*Exercise aim*: Transcribe only the lines of the listing below from the one holding "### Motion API" through the one holding "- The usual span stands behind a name", inclusive, without any change.
□ □ □ □
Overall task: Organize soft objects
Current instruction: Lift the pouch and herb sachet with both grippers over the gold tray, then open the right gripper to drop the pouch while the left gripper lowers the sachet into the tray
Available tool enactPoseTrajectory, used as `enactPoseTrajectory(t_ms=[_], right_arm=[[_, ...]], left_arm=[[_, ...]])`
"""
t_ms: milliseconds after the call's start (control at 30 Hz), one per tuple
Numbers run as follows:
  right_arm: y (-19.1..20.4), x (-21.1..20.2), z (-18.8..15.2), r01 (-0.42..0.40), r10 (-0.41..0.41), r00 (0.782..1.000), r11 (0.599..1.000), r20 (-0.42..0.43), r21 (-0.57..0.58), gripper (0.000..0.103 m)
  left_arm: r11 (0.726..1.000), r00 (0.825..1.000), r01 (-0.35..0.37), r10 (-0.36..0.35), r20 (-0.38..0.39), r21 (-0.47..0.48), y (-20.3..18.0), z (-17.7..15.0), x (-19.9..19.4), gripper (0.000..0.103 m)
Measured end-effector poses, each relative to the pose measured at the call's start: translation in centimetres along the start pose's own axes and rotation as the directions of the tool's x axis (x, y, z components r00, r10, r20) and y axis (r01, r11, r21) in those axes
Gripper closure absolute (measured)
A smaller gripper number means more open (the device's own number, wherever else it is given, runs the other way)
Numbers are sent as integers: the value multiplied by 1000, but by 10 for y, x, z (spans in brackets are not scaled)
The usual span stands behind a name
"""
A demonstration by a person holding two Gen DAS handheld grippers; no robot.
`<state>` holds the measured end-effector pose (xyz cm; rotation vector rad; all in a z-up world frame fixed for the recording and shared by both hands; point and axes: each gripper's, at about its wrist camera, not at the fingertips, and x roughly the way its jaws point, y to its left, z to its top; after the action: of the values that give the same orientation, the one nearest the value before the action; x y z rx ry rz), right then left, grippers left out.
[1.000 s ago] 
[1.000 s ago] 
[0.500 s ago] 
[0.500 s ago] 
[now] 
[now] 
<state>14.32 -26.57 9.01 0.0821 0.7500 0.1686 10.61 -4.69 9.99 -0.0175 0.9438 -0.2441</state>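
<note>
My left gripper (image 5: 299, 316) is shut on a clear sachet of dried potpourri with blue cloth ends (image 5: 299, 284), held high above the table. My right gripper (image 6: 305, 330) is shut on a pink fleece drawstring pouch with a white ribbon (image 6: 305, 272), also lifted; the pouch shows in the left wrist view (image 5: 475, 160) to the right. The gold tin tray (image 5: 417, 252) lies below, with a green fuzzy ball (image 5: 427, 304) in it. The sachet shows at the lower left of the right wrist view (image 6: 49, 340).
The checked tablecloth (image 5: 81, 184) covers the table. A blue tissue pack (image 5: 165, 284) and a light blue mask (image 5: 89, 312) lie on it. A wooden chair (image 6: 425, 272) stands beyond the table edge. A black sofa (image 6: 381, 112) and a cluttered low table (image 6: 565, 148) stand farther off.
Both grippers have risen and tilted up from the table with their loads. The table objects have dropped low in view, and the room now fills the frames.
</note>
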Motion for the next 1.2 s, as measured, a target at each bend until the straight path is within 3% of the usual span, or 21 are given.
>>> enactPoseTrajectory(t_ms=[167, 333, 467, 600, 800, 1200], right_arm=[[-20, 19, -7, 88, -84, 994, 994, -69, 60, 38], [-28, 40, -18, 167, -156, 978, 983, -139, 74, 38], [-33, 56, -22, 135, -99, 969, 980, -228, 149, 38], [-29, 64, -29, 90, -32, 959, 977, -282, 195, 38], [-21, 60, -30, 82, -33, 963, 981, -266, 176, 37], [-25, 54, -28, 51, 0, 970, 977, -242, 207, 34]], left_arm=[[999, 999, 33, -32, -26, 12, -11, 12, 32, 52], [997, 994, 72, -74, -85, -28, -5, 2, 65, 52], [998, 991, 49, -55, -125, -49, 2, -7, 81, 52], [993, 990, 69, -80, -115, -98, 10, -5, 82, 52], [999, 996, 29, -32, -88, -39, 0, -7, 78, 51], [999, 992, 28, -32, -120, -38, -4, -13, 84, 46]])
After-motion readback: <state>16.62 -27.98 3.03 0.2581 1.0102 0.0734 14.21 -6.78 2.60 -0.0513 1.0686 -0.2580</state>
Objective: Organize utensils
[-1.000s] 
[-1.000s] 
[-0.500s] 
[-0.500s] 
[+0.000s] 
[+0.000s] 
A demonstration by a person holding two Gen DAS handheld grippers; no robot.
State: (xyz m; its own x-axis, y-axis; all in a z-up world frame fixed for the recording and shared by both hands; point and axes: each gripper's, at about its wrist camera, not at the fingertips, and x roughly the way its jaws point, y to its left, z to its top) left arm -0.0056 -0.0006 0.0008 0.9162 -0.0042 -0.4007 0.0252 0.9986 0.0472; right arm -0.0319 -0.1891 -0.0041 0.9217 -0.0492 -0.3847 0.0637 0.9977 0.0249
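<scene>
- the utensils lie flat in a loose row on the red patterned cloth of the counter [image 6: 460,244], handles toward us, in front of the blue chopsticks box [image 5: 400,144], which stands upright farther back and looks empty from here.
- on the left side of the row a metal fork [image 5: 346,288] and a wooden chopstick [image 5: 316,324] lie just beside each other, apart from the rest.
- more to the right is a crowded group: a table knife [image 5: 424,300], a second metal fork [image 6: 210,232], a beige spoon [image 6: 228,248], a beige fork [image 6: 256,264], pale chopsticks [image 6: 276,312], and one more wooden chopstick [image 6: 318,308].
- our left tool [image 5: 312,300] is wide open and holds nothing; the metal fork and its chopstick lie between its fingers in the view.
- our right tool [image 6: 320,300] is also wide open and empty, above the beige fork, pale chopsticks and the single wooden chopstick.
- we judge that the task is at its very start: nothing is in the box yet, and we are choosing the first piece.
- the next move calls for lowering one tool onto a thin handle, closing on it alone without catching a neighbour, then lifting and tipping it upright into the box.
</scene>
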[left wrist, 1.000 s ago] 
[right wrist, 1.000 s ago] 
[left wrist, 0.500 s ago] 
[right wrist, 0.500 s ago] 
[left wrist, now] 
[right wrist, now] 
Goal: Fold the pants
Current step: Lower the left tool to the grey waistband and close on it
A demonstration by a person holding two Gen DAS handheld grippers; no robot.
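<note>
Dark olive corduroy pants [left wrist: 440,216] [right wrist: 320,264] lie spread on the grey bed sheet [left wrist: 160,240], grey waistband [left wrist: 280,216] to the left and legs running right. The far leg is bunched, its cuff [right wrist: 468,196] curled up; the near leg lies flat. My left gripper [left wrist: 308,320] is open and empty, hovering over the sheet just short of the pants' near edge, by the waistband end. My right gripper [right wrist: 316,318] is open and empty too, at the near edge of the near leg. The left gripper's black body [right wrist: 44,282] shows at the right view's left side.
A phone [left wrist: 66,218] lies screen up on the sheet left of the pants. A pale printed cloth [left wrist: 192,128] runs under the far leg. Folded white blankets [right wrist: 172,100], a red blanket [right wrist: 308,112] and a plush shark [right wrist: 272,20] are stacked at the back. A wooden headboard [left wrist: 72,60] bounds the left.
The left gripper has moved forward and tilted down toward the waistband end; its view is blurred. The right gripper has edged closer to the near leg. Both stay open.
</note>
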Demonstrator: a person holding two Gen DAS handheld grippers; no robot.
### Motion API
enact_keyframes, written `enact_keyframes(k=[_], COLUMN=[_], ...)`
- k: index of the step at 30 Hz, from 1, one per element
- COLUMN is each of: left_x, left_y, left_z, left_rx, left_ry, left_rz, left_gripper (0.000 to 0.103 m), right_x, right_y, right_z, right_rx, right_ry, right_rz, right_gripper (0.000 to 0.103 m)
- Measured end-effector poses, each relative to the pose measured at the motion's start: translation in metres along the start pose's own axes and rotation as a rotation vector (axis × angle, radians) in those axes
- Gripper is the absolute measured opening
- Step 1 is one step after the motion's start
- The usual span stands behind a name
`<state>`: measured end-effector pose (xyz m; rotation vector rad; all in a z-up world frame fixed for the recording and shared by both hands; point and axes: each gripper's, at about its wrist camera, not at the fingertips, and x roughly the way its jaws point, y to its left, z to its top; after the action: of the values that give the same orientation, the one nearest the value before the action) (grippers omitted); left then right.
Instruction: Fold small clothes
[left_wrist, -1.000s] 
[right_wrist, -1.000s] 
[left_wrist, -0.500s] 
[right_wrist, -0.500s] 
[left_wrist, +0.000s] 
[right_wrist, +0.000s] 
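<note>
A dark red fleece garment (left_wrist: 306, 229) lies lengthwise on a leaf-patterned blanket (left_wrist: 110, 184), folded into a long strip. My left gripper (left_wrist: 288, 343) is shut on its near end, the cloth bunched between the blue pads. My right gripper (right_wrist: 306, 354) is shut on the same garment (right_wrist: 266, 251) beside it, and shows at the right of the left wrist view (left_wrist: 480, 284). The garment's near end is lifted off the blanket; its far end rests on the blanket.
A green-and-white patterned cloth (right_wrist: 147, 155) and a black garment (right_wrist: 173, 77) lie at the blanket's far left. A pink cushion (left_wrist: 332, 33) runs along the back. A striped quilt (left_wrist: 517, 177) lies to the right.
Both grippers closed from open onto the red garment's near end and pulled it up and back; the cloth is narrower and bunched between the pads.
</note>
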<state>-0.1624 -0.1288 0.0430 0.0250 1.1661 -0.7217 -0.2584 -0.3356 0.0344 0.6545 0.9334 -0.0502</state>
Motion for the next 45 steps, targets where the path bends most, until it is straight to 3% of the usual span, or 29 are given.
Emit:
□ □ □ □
*Result of the task*:
### Motion API
enact_keyframes, written `enact_keyframes(k=[_], COLUMN=[_], ...)`
- k: index of the step at 30 Hz, from 1, one per element
- COLUMN is each of: left_x, left_y, left_z, left_rx, left_ry, left_rz, left_gripper (0.000 to 0.103 m), right_x, right_y, right_z, right_rx, right_ry, right_rz, right_gripper (0.000 to 0.103 m)
- Measured end-effector poses, each relative to the pose measured at the motion's start: translation in metres along the start pose's own axes and rotation as a rotation vector (axis × angle, radians) in those axes
- Gripper is the absolute measured opening
- Step 1 is one step after the motion's start
- The usual span stands behind a name

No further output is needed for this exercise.